What is needed:
Copy out each line of the listing below where the string "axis" appears.

Collected data:
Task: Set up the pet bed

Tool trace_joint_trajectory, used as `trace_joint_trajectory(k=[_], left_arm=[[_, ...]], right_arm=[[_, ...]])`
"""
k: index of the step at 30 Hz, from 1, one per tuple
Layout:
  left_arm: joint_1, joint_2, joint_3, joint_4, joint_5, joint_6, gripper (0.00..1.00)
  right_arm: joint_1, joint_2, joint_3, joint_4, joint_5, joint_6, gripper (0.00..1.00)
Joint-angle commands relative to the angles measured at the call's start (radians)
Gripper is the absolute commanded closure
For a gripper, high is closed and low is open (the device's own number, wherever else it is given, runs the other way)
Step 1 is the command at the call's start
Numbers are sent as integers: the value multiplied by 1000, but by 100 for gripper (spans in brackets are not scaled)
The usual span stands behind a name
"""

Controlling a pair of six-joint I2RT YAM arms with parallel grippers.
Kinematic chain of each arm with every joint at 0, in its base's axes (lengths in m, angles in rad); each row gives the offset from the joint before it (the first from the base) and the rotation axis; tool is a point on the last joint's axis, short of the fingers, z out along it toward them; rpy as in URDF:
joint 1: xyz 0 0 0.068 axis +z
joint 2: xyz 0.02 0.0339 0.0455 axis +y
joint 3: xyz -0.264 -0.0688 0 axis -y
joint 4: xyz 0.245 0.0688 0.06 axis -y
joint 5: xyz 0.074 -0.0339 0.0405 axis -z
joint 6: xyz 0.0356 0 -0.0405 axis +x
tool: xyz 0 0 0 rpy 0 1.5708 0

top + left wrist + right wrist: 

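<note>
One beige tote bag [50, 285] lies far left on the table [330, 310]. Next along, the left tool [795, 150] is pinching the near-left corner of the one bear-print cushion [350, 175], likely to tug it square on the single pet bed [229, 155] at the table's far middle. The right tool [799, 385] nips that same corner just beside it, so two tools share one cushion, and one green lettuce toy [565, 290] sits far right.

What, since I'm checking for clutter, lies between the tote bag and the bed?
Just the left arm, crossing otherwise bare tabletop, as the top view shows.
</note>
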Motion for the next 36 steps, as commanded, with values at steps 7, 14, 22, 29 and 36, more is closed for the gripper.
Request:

Output:
Kinematic chain of each arm with every joint at 0, in its base's axes (lengths in m, angles in rad); each row gives the offset from the joint before it (the first from the base) and the rotation axis; tool is a point on the last joint's axis, short of the fingers, z out along it toward them; rpy as in URDF:
joint 1: xyz 0 0 0.068 axis +z
joint 2: xyz 0.02 0.0339 0.0455 axis +y
joint 3: xyz -0.264 -0.0688 0 axis -y
joint 4: xyz 0.245 0.0688 0.06 axis -y
joint 5: xyz 0.074 -0.0339 0.0405 axis -z
joint 6: xyz 0.0356 0 -0.0405 axis +x

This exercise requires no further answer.